2015年1月30日金曜日

最短のための型

箸の話

 ちょうど大きいテーブルの向かいに座った茶髪の兄さんが、友人と話しながら、お箸を持ち変える。

 一本ずつを左右の手でもって、左右に開くのだ。驚いたことに餃子のくっついた部分をそれで引き離した。そして右手に持ち直すのだが、何やら親指の付け根に押当てるような、おかしな持ち方をした。指に何か障害があるのかと思ったが、そんな様子もなかった。
 
 単に、箸を変な持ち方をしているだけだった。可哀想に。きっと、フォーマルな場で箸を持つたびに、萎縮して、周囲の奇異なものを見るまなざしに耐えないといけないのだ。本人の人格とは全く関係なく、ちょっとイタい人のように見られるのだ。何故、そんないばらの道を選ぶのだろう。
 
 世の決まり事に逆らってみるのもいいが、ここでは、単なるイタい人になっているのではないか。そもそもそんなことが、自由なのか。不自由ではないのか。
 
 箸の持ち方がおかしいと、母親に叱られた。理由は外で人様に見られたときに、恥ずかしい思いをするということだった。
 
 一面、真理だろう。だが、厳密には本質ではない。無人島ですむことになったとしても、お箸はちゃんと持つべきだ。文明社会に復帰する見込みがないとしてもだ。それは美学の問題などではない。
 
 シンプルな理由がそこにはちゃんとある。


まとめた結果が型


 森鴎外がドイツ留学中に、こんなことがあったそうだ。
 
 教室で一番大きなビーカーに誰かが、鍵を落としてしまった。そのビーカーには水が入っていて、水を他に受けることができない。でも、鍵は急いで必要である。
 
 みんなが途方に暮れていると、鴎外は二本の細い棒を菜箸のように使って鍵を取り出すことに成功した。その機転に周囲は喝采の声を上げた。
 
 この話が中国や韓国など、日本と同じく箸を使う文化の人間なら、そんな奇想天外なアイデアとは思えない。
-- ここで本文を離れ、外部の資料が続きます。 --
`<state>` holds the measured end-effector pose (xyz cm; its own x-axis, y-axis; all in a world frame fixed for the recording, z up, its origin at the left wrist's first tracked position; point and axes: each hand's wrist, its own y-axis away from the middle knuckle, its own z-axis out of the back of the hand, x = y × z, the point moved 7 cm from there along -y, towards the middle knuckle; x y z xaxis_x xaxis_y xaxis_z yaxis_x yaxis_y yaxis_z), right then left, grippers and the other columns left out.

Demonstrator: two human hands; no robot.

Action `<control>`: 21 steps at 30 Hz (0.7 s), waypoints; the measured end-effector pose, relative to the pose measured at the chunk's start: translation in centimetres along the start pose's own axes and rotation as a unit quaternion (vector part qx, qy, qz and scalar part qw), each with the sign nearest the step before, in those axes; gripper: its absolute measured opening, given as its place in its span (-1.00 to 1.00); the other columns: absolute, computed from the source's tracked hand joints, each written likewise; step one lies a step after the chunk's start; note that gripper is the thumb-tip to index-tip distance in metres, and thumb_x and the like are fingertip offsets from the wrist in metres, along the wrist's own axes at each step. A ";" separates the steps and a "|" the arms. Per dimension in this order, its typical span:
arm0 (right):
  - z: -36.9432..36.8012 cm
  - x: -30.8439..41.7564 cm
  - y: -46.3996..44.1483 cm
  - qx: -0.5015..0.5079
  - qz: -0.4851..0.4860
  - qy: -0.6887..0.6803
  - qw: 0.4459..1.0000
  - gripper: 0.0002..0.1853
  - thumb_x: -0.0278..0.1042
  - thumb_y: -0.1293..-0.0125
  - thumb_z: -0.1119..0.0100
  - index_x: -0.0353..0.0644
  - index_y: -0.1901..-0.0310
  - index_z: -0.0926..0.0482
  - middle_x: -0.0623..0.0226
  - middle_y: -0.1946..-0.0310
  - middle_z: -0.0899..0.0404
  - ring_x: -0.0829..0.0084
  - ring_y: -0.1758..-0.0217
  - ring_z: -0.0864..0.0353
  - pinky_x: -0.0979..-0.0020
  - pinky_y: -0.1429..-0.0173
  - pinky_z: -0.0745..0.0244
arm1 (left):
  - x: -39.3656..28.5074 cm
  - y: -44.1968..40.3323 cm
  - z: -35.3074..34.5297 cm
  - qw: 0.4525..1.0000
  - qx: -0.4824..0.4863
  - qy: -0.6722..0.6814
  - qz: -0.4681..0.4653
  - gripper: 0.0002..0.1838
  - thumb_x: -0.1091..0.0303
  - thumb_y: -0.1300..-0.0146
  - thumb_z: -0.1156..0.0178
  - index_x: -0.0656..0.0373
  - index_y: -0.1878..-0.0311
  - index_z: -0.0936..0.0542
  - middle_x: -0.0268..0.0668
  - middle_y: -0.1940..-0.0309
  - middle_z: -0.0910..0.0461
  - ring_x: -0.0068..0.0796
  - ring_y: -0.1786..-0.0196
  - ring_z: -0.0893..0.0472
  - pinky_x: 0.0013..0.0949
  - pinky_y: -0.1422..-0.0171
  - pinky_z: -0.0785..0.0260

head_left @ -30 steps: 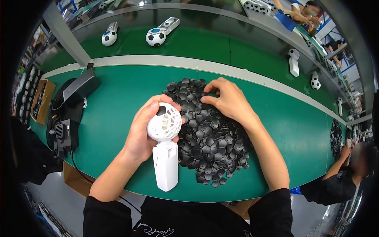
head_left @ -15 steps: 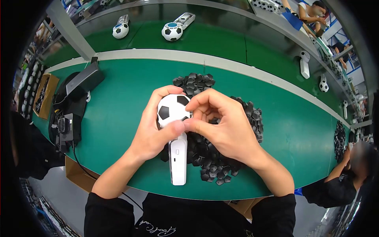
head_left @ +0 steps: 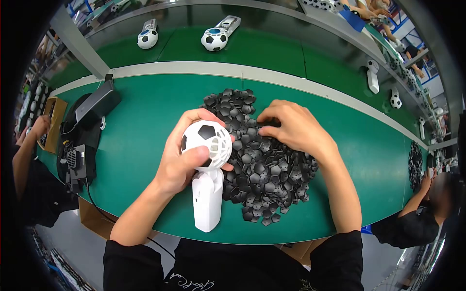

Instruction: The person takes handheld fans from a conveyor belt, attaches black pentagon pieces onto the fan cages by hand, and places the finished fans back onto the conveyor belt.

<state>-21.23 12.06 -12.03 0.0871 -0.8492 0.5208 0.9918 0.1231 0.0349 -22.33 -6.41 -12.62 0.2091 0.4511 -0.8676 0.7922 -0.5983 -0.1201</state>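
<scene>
My left hand (head_left: 182, 150) is wrapped around the round head of a white handheld fan (head_left: 208, 201), thumb across its front. The head has a football pattern, with black pentagons on white and an open grille on its right side. Its white handle points down toward me, tilted slightly. Just right of the fan lies a heap of black pentagon pieces (head_left: 264, 169). My right hand (head_left: 296, 127) reaches into the upper right of this heap, its thumb and forefinger bent and a gap between them. No piece shows clearly in its grasp.
Football-patterned fans (head_left: 215, 40) lie on the dark green surface behind the white rail (head_left: 218, 69). At left are a grey box-shaped device (head_left: 98, 101), a black unit with cables (head_left: 80, 162) and a cardboard box (head_left: 54, 123) with a co-worker's hand. Another person (head_left: 412, 218) sits at right.
My right hand has left the fan and moved right to the heap. My left hand has turned the fan, bringing its grille into view. A co-worker's arm has appeared at left.
</scene>
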 end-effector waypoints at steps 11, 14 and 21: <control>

 しかしこれができない日本人もいる。先の茶髪の兄さんには無理なのだ。
 
 ちゃんとお箸を持てない人は、大体食べ物をこぼす。茶碗の米粒を残す。魚の食べ方が粗雑である。
 
 なぜか?
 
 何のことはない。箸が型通り持てないということは、指先の力を箸の先に伝えることができないのだ。箸の先をくちばしのように、何かを摘んだり、はさみ切ることができないのだ。
 
 つまり型というのは、単なる形式ではなく、合理的なものの極地にあるのだ。これを軽視することは、実は非合理的であるのだ。
 
 キーボードが打てないという人は、大体、指先をフォームに置かずに、キーボードの文字を探している。非合理的の典型だろう。
 
 見た目が無様だから、箸はちゃんともたないといけない、という意見はあながち間違いではない。しかし本質ではないと感じるのは、こうした理由だからだ。
 
 型よりも、即興性を重視する空手の流派や、総合格闘技と呼ばれるものは、しばしば集中力とクリティカルヒット以外に、修練する目標を失う。
 
 しかし型を主軸にしていると、点検項目が多い分だけ、理解も深まっていく。
 
 合理的の極地が、結局は最短距離なのだ。
 
 茶髪の兄さんは、この先、ずっとフォーマルな場所で箸を持つことをためらうのだろうか。テーブルをはさんだ年配の人が、ふっと表情を曇らせると、それが自分のせいではないかと苦しむのだろうか。
 
 余計な心配をしてしまう。頼まれてもいないのに。


ベトナム料理もお箸を使う。
きっと彼らのなかにも、お箸がうまく使えない人もいるハズ。

1 件のコメント:

  1. このあと、年配の男性が同じような箸の使い方をした人を見て、どきっとした。
    なぜ、どきっとしたのか、分かった。
    指にハンデのある人の、止むを得ない所作を見つけてしまったと誤解したからである。
    実際は、ただの箸がちゃんと使えないだけの、おっさんやった。